For more than a decade, Kurdish women and men fought alongside U.S. troops to defeat terrorists in Iraq and Syria. A big part of that effort was pushing terrorists out of the cities, which required costly house-to-house action, and depriving ISIS and affiliated groups of access to oil fields that they could use to fund the expansion of their operations. Now, having achieved apparent victory, the Kurds are being rewarded by not only losing the cities they helped to wrest back from America’s enemies but by having the cities they controlled all along with American approval surrendered on their behalf.
But don’t worry … the oil is safe. Or, at least, that’s Donald Trump’s claim. For Trump, the Kurds are disposable. After all, as he’s said repeatedly, “they’re no angels.” Which is true: they’re not angels. They’re just human beings who put themselves on the line, working side by side with U.S. forces. But the oil is sacred. For the oil, Trump will do what he will not do for the people—keep U.S. troops on Syrian soil.
Of course, Trump has offered a solution to both problems, one that’s as cold-hearted and thoughtless as every other move he’s made in this conflict. The Kurds could simply leave behind their homes, businesses, and farms so that they can guard the oil for Trump. “Perhaps it is time for the Kurds to start heading to the Oil Region!” tweeted Trump.
As The Washington Post reports, Trump’s policy is not only shockingly inhumane; it’s also a fundamental shift in the U.S. mission across the entire Middle East. And, on top of everything else, it’s also unlikely to be effective while at the same time requiring the presence of a sizable body of U.S. troops in Syria.
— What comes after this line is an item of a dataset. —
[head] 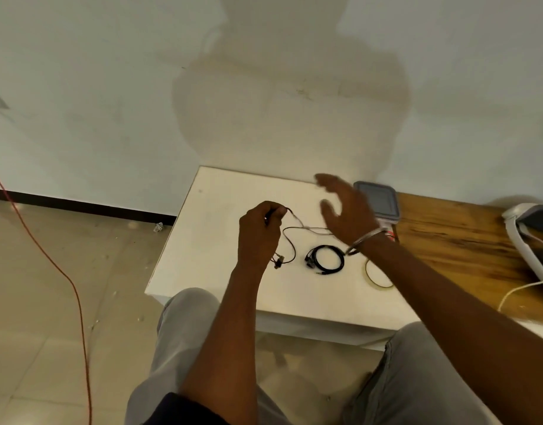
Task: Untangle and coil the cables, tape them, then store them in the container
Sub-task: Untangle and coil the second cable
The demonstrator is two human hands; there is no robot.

Before Trump’s brilliant plan to withdraw all U.S. troops and give Turkish autocrat Recep Erdogan the green light for invasion, stability in the region really could be maintained with about 1,000 U.S. forces. Most of those forces were located at bases within the Kurdish region. There was no need to have forces specially stationed at the oil fields to protect them from ISIS, because captured ISIS fighters were held by a combination of Kurdish and U.S. security.
That’s no longer true. But there’s an even more compelling reason that it is now much more difficult for U.S. forces to defend even less territory: Everything Trump has done has signaled weakness. By abandoning the Kurds, by declaring military operations in Syria over, and by openly declaring that his top priority is to get out of the region, Trump has left the oil fields, and the forces guarding them, swinging in the wind.
Previous to Trump’s call to Erdogan, the alliance between U.S. and Kurdish forces was a counter to the forces of both Russia and Bashar al-Assad, as well as to Erdogan’s desire to “clean out” the Kurds on his border by means of genocide. No one moved on the U.S.-Kurdish coalition because they thought to do so would mean serious retaliation. Now they know better. By pulling the plug on that relationship, Trump not only left the Kurds in deadly peril, but he also left U.S. forces in the region massively weakened.
The disrespect that Trump’s action earned could be seen in everything from Turkish forces deliberately targeting their shells to shake up evacuating U.S. troops to Russian forces hurrying in to ransack abandoned U.S. bases. The message Trump delivered wasn’t just that the U.S. could not be trusted, but also that it would be ridiculed to its face without consequence.
The whole reason U.S. forces now need to be deployed around the oil fields in considerable numbers and with heavy weapons is that Trump has weakened the U.S. position and given ISIS a second wind. There were even ISIS-allied forces among the militias shooting Kurdish civilians along the roadsides in the days after U.S. forces were told to step down. And U.S. forces had orders not to engage those militias, even as the militias were slaughtering allies right in front of troops lining up to get on transports.
Now the U.S. is considering bringing in tanks and creating new bases around the oil fields to hold off assaults from a reinvigorated ISIS. It seems likely that they’ll be needed. Because Trump’s “great outcome” in Syria is difficult even for right-wing media in the United States to swallow. For everyone on the ground in the Middle East, the result is clear to see: an absolute humiliation that will have consequences far beyond the exclusion zone being created along the Syrian border.